Rudolf Steiner (1861–1925) and the English sculptress Edith Maryon (1872–1924) are the two artists responsible for the creation of the sculpture. Their joint undertaking can be followed by studying the row of preparatory models which show the various stages of the sculpture's development. The first model was created after Steiner's concept by Edith Maryon in 1914, and a number of models followed culminating in the full-scale plasticine model on which work began in 1916. In 1917 a group of artists and helpers began carving the sculpture in wood.

The collaboration between Edith Maryon and Rudolf Steiner was a meeting of two different artistic approaches, and it is interesting to follow the development of the sculpture with this in mind.

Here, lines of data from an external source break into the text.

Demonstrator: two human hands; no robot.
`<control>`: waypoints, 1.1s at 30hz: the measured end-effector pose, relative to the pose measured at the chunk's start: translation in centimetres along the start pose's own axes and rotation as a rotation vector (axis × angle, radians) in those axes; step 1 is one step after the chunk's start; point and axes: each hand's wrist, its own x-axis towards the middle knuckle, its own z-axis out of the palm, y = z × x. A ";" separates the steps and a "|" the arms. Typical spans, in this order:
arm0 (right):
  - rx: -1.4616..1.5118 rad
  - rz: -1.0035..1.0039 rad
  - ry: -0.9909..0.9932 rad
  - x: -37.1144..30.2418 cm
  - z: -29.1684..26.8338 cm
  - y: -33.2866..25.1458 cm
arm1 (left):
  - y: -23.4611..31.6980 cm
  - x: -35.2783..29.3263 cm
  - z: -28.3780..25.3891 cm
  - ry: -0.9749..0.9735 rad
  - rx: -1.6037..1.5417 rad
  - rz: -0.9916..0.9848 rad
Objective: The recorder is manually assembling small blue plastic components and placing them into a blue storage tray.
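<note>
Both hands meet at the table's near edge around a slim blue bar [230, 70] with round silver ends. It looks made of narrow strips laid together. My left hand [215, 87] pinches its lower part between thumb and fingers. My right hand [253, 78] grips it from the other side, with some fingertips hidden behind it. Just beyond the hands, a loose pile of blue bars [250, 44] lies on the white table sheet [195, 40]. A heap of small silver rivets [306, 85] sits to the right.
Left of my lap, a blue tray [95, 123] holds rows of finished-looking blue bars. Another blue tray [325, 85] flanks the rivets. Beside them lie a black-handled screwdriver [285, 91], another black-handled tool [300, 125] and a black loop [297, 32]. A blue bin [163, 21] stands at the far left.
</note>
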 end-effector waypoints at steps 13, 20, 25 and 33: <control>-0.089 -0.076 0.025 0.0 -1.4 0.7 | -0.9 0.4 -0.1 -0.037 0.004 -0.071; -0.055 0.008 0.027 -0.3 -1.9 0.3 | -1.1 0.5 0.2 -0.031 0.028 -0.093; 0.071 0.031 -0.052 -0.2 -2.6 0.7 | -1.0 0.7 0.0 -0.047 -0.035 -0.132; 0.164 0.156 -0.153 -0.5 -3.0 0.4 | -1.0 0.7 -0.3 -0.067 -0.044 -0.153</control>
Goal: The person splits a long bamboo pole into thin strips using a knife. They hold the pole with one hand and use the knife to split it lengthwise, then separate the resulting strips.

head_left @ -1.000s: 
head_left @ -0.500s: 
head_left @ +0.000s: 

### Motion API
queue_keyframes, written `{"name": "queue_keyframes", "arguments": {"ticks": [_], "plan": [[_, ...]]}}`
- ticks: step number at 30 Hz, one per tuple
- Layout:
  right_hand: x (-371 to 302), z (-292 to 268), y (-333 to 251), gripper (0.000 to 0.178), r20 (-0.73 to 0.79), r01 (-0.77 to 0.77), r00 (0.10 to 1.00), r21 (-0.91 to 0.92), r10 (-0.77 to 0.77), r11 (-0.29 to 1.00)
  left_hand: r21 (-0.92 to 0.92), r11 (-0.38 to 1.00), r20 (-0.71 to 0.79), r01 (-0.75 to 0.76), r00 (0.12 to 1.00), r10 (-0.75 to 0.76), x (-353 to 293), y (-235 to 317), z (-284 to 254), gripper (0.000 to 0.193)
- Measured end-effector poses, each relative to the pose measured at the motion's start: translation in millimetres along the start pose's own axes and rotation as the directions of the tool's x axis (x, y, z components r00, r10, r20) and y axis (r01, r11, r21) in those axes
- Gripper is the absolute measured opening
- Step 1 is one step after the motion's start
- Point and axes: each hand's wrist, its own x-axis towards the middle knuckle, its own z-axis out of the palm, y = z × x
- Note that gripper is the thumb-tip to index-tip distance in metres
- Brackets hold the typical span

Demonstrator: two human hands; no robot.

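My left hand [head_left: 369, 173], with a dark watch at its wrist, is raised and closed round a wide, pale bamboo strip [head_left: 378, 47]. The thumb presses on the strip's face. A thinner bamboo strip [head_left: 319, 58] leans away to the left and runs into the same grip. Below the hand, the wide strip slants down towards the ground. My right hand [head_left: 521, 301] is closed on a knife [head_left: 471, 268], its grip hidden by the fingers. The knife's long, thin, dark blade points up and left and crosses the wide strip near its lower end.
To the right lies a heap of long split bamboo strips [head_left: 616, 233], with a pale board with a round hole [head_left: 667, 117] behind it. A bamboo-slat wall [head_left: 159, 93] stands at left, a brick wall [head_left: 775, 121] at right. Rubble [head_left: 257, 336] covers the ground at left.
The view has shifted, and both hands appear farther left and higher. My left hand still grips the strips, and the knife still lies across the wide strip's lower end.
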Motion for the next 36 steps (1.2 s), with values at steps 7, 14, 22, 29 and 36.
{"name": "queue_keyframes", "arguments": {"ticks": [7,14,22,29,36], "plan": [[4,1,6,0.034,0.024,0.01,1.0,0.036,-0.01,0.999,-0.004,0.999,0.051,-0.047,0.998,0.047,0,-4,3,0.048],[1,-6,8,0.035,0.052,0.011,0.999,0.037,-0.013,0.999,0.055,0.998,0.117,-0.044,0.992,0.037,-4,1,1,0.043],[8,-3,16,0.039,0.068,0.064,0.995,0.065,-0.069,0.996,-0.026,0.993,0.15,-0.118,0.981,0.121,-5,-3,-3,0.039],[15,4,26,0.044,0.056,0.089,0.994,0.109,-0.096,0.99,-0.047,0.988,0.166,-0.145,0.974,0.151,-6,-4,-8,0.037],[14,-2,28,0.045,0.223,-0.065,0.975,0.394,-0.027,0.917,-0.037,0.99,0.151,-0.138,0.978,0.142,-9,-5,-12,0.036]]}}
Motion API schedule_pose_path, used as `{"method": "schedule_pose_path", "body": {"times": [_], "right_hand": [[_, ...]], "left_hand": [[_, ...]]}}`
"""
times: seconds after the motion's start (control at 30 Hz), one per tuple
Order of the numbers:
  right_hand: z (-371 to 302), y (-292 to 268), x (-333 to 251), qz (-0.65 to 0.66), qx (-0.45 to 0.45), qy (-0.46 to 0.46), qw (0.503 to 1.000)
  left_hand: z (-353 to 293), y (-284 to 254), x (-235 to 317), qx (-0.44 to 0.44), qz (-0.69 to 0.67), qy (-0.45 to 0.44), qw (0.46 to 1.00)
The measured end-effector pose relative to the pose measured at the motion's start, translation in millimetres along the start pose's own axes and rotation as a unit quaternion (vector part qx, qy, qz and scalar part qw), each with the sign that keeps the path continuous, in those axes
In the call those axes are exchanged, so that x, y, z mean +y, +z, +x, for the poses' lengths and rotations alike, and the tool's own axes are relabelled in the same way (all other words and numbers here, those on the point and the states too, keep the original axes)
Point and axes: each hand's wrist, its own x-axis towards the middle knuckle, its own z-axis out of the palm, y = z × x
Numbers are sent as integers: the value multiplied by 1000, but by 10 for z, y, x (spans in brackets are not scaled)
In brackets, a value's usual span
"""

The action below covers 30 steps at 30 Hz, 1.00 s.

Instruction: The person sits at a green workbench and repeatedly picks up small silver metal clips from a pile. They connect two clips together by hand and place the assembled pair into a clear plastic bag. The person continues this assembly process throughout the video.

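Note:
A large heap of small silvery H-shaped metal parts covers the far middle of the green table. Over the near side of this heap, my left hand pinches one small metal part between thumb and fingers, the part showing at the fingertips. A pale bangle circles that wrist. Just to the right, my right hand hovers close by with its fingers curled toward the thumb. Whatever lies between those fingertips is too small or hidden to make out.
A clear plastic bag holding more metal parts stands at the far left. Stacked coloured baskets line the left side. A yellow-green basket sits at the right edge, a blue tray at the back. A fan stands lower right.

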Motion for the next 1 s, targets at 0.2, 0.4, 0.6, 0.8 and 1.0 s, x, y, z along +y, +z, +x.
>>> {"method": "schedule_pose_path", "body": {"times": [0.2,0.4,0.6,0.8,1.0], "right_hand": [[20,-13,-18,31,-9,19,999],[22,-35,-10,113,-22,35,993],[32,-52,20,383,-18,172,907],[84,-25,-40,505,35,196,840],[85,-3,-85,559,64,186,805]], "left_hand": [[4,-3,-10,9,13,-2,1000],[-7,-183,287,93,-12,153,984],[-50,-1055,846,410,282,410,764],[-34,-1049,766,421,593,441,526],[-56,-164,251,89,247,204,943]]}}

Edith Maryon, trained in the classical-academic manner of the nineteenth century, had the skills and technical expertise to help Rudolf Steiner realise his artistic concept. As the work on the sculpture advanced, Edith Maryon's classical handling of the figures receded into the background. The artist Assja Turgenieff described how her 'beautiful forms' were transformed by Steiner as he worked on the full-scale plasticine model:

'While Dr Steiner was away on his numerous travels, Miss Maryon prepared the work for him. He had hardly arrived back when he began work once again and it was as if a storm was raging in the atelier. Everything was in movement; all the surfaces and edges of the forms were transformed in a rush of superhuman drama. The eye could no longer rest in the beautiful forms, but had to live with them, pass through them, the forms themselves disappeared to become pure movement, expression and being.'1

Due to her selfless collaboration, Edith Maryon enabled the spiritual researcher Rudolf Steiner to initiate a new living art of sculpture. For herself, she also had the privilege of taking part in the birth of a unique future-orientated work of art, created in the service of humanity.